さらに、ハイラルの各地に残された廃墟や破壊の跡が、説明を受けずとも過去を語ります。本作の舞台は大厄災から100年後の世界で、社会は少しずつ再建へ向かっているものの、土地にはかつての被害が色濃く残っています。繁栄していた文明の残骸、再び人が暮らすことのない遺跡、かつて凶暴な機械が動いていた空の器などが、ハイラルで何が起きたのかを静かに伝えます。
自然が遺跡を覆い始めていることも重要です。文明の崩壊だけでなく、その後に時間が流れたことまで、景観から読み取れます。物語の中心となるリンクの記憶も、世界各地を探索して見つける仕組みです。記憶を発見するたびに過去の出来事が明らかになり、荒廃した土地を歩く行為そのものが物語の理解につながります。直接的な説明を減らし、プレイヤーが景色と記憶を結びつけて物語を組み立てる形式が、探索を続ける理由になっているとのことです。
寄り道と自由な順番が冒険を変える
本作のサイドコンテンツは、メインストーリーから切り離された作業にとどまりません。コログの種のように、所持品の枠を増やすなど利便性を高める収集要素もありますが、原文筆者が特に評価しているのは、世界そのものに関わるサイドクエストです。寄り道の結果として新しい場所が生まれたり、地域の状況が変化したりするため、行動が何かにつながっている感覚を得られます。
代表例として挙げられているのが、タリータウンに関わる展開です。小さな依頼を進めることで、世界の中に新たな一面が形作られていきます。サイドクエストをこなすことが単なる時間稼ぎではなく、ハイラルの一部を自分の手で発展させる行為になる点が、オープンワールドの設計として優れていると原文筆者は述べています。
メインの進行順をプレイヤーが自由に決められることも、本作の大きな特徴です。各地の神獣は好きな順番で攻略でき、どの英傑の力を先に受け取るかによって、プレイ中に利用できる能力は変わります。一方で、物語そのものが順番に合わせて大きく変化するわけではありません。それでも、どの能力をいつ手に入れるか、どの地域を先に訪れるかによって、道中の危険や問題への対処法が変わるため、体験には違いが生まれます。

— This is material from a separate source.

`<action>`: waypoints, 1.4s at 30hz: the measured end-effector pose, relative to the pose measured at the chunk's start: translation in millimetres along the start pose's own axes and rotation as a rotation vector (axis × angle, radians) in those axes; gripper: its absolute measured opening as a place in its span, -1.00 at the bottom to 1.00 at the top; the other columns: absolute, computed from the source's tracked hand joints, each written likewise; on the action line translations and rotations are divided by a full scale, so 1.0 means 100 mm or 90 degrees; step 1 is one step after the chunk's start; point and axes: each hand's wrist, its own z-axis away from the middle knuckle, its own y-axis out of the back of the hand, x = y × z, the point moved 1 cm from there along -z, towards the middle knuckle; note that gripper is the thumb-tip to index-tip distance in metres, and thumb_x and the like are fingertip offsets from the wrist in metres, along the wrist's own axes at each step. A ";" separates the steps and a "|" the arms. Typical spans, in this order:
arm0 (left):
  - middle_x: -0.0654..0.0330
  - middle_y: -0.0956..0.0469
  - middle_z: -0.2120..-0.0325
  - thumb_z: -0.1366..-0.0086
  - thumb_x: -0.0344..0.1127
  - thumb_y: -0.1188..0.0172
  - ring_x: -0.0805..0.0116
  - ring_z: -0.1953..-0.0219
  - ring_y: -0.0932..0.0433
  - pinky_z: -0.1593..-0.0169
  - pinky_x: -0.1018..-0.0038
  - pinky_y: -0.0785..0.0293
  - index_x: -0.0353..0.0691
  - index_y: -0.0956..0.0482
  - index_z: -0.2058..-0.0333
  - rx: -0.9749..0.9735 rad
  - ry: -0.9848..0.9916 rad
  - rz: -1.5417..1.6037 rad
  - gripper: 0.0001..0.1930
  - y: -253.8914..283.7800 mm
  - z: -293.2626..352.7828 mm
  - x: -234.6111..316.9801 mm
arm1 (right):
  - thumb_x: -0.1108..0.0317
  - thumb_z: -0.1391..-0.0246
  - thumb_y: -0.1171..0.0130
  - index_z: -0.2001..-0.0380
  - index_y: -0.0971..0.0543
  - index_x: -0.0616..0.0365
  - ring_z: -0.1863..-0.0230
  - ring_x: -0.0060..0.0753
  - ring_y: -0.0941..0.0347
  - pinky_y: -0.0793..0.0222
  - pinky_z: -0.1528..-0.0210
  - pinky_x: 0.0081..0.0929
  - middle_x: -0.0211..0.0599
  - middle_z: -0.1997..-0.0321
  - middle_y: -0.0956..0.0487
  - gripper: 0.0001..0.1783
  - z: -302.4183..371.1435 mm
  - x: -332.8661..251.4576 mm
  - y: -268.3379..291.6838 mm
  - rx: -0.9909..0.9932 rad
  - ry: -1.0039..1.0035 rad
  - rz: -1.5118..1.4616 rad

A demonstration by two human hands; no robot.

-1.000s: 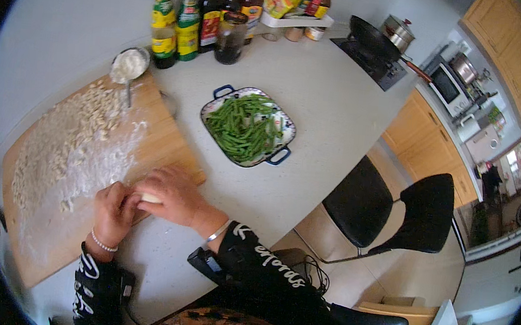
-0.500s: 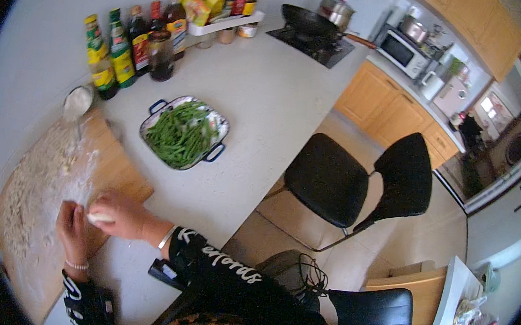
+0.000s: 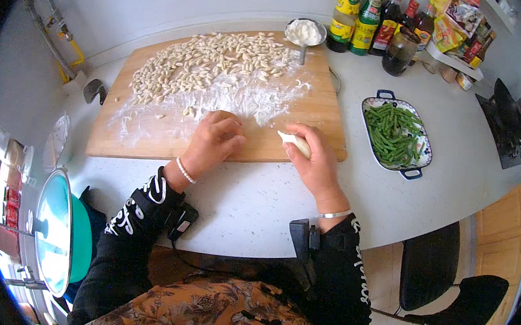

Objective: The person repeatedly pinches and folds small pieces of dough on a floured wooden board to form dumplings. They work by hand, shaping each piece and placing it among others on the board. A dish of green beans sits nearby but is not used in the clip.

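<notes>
My right hand (image 3: 315, 159) grips a pale piece of dough (image 3: 296, 143), whose tapered end pokes out to the left over the front of the wooden board (image 3: 317, 105). To its left, my left hand (image 3: 217, 136) rests low over the board's near edge with its fingers curled together; anything inside them is hidden. Many small shaped dough pieces (image 3: 182, 65) lie spread across the back and left of the board. Loose white flour (image 3: 235, 99) covers the wood between them and my hands. A few stray dough pieces sit just beyond my left fingers.
A bowl of flour (image 3: 304, 32) with a handle stands at the board's back edge. Sauce bottles (image 3: 367, 21) line the wall. Green beans fill a two-handled dish (image 3: 425, 156) on the right. A dark scraper-like tool (image 3: 94, 90) lies left; a teal lidded pot (image 3: 80, 239) stands lower left.
The view has swung left, bringing the whole board in. My hands, close together at the dough before, are now apart, with the dough piece staying in my right hand.
</notes>
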 end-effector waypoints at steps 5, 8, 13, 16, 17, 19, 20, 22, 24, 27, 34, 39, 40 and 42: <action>0.08 -0.42 -0.01 0.08 -0.25 -0.40 0.00 -0.16 -0.29 -0.17 0.16 -0.24 -0.22 -0.45 0.09 -0.016 -0.027 -0.116 -0.46 -0.05 0.01 0.01 | 0.34 0.01 -0.27 0.16 -0.51 0.15 0.18 -0.20 -0.50 -0.41 0.10 -0.33 -0.17 0.17 -0.54 -0.68 0.00 -0.02 0.00 -0.018 -0.003 0.038; 0.02 -0.35 -0.09 0.06 -0.17 -0.41 -0.06 -0.21 -0.22 -0.23 0.15 -0.17 -0.22 -0.38 -0.05 -0.033 -0.004 -0.113 -0.32 -0.06 0.02 -0.06 | 0.35 0.01 -0.26 0.15 -0.50 0.16 0.17 -0.19 -0.49 -0.40 0.09 -0.32 -0.18 0.17 -0.54 -0.68 -0.01 -0.01 -0.03 -0.026 0.003 0.025; -0.02 -0.27 -0.16 0.03 -0.05 -0.39 -0.08 -0.25 -0.16 -0.26 0.13 -0.11 -0.21 -0.22 -0.21 -0.070 0.005 -0.136 -0.15 -0.04 -0.10 -0.20 | 0.35 0.00 -0.25 0.13 -0.49 0.15 0.13 -0.19 -0.48 -0.40 0.06 -0.32 -0.18 0.15 -0.53 -0.67 -0.01 -0.02 -0.05 -0.041 -0.039 0.008; -0.03 -0.26 -0.17 0.04 -0.05 -0.40 -0.08 -0.26 -0.16 -0.27 0.12 -0.10 -0.20 -0.18 -0.23 -0.060 0.014 -0.155 -0.11 -0.05 -0.14 -0.23 | 0.34 0.01 -0.26 0.13 -0.49 0.13 0.15 -0.18 -0.49 -0.40 0.08 -0.33 -0.20 0.14 -0.54 -0.66 -0.01 -0.03 -0.06 -0.032 -0.051 0.015; -0.04 -0.26 -0.17 0.04 -0.06 -0.41 -0.08 -0.26 -0.15 -0.27 0.11 -0.10 -0.19 -0.17 -0.24 -0.052 0.009 -0.158 -0.10 -0.06 -0.16 -0.23 | 0.34 0.01 -0.26 0.13 -0.49 0.13 0.16 -0.18 -0.50 -0.41 0.09 -0.33 -0.20 0.14 -0.54 -0.65 -0.01 -0.03 -0.06 -0.028 -0.050 0.020; -0.03 -0.25 -0.18 0.05 -0.09 -0.42 -0.07 -0.26 -0.16 -0.27 0.10 -0.10 -0.18 -0.16 -0.24 -0.040 0.019 -0.180 -0.10 -0.08 -0.19 -0.24 | 0.32 0.02 -0.27 0.12 -0.49 0.12 0.18 -0.18 -0.50 -0.41 0.10 -0.32 -0.20 0.14 -0.55 -0.64 -0.02 -0.03 -0.06 -0.023 -0.042 0.030; -0.03 -0.25 -0.18 0.06 -0.11 -0.43 -0.06 -0.26 -0.16 -0.27 0.09 -0.10 -0.18 -0.16 -0.24 -0.032 0.021 -0.189 -0.09 -0.09 -0.20 -0.24 | 0.32 0.02 -0.28 0.12 -0.49 0.12 0.18 -0.17 -0.51 -0.42 0.11 -0.32 -0.20 0.14 -0.55 -0.64 -0.02 -0.02 -0.06 -0.021 -0.035 0.034; -0.01 -0.25 -0.18 0.06 -0.14 -0.43 -0.05 -0.26 -0.16 -0.26 0.08 -0.10 -0.17 -0.16 -0.25 -0.020 0.021 -0.195 -0.10 -0.10 -0.22 -0.24 | 0.31 0.03 -0.28 0.11 -0.49 0.11 0.19 -0.17 -0.51 -0.42 0.11 -0.31 -0.20 0.15 -0.55 -0.63 -0.02 -0.01 -0.06 -0.020 -0.028 0.040; 0.00 -0.25 -0.18 0.05 -0.17 -0.42 -0.04 -0.26 -0.17 -0.26 0.06 -0.10 -0.15 -0.16 -0.25 -0.010 0.018 -0.209 -0.11 -0.10 -0.24 -0.23 | 0.30 0.03 -0.28 0.11 -0.49 0.10 0.18 -0.17 -0.51 -0.42 0.11 -0.31 -0.19 0.15 -0.56 -0.62 -0.02 -0.01 -0.05 -0.021 -0.031 0.044; 0.01 -0.26 -0.18 0.04 -0.23 -0.39 -0.03 -0.25 -0.19 -0.25 0.08 -0.13 -0.13 -0.17 -0.24 0.001 0.006 -0.268 -0.14 -0.11 -0.28 -0.21 | 0.30 0.03 -0.28 0.10 -0.50 0.10 0.18 -0.16 -0.50 -0.42 0.11 -0.31 -0.19 0.15 -0.56 -0.61 -0.02 -0.02 -0.05 -0.017 -0.043 0.059; -0.01 -0.36 -0.06 -0.03 -0.45 -0.24 -0.04 -0.17 -0.28 -0.20 0.13 -0.23 -0.16 -0.34 -0.09 0.075 -0.003 -0.297 -0.41 -0.07 -0.34 -0.21 | 0.30 0.04 -0.29 0.10 -0.50 0.10 0.18 -0.18 -0.51 -0.42 0.11 -0.31 -0.21 0.15 -0.57 -0.61 -0.03 -0.01 -0.05 -0.018 -0.037 0.058; 0.08 -0.52 0.22 0.12 -0.60 -0.12 -0.02 0.06 -0.43 0.06 0.21 -0.38 -0.19 -0.50 0.53 0.044 -0.151 -0.035 -0.84 0.00 -0.17 -0.17 | 0.31 0.03 -0.28 0.10 -0.50 0.10 0.16 -0.19 -0.51 -0.42 0.10 -0.31 -0.22 0.13 -0.57 -0.62 -0.01 0.00 -0.02 -0.029 -0.051 0.045; 0.08 -0.51 0.21 0.13 -0.60 -0.11 -0.02 0.05 -0.43 0.05 0.20 -0.38 -0.19 -0.50 0.51 0.042 -0.141 -0.048 -0.83 -0.02 -0.15 -0.16 | 0.31 0.03 -0.28 0.10 -0.49 0.10 0.16 -0.19 -0.51 -0.42 0.10 -0.31 -0.21 0.13 -0.56 -0.62 -0.02 -0.01 -0.02 -0.027 -0.049 0.050; 0.06 -0.51 0.20 0.13 -0.60 -0.11 -0.03 0.05 -0.43 0.04 0.19 -0.38 -0.19 -0.52 0.47 0.038 -0.132 -0.091 -0.80 -0.05 -0.12 -0.16 | 0.31 0.02 -0.27 0.09 -0.49 0.10 0.15 -0.19 -0.51 -0.41 0.09 -0.31 -0.20 0.12 -0.56 -0.62 -0.01 -0.02 -0.01 -0.026 -0.047 0.059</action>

極端に言えば、始まりの台地を出た直後にハイラル城へ向かい、ガノンを倒してエンディングへ進むことさえ可能です。反対に、各地を時間をかけて巡り、記憶やサイドクエスト、自然に生息する敵との遭遇を重ねてから決戦へ向かうこともできます。原文筆者は、内容が少ないと感じた場合、それは世界の探索を急いで多くの要素を飛ばした結果かもしれないと指摘しています。
好奇心を中心に組み立てられた世界
原文筆者が最も重視しているのは、本作の世界がプレイヤーの好奇心を起点に構成されている点です。丘が見えたとき、迂回するのか、登るのか、通り抜ける道を探すのか。それぞれの選択肢が成立するように作られているため、目に入ったものがそのまま探索のきっかけになります。
ひとつの見晴らしのよい場所に立つと、そこから別の興味深い場所が複数見えることも、探索を連鎖させる仕組みです。遠くに見えた塔や遺跡へ向かう途中で別の祠を見つけ、さらにその先の山や集落が気になって進路を変える。決められた順路を進むのではなく、視界に入ったものと、その場で生まれた疑問によって旅が形作られます。
原文筆者は、本作をOpenCriticで非常に高い評価を受けたオープンワールドゲームとして紹介し、史上最高のオープンワールドのひとつと呼ばれている点にも触れています。豊かで生命感のある場所と、意図的に何も置かれていない広い空間を両立させ、自由な問題解決、自然な敵の配置、環境による物語表現、順番に縛られない進行を組み合わせたことが、探索の質を高めています。単にマップが広いのではなく、プレイヤーが気になった場所へ向かうことをゲームの中心に据えた設計が、本作を特別な冒険にしているという評価です。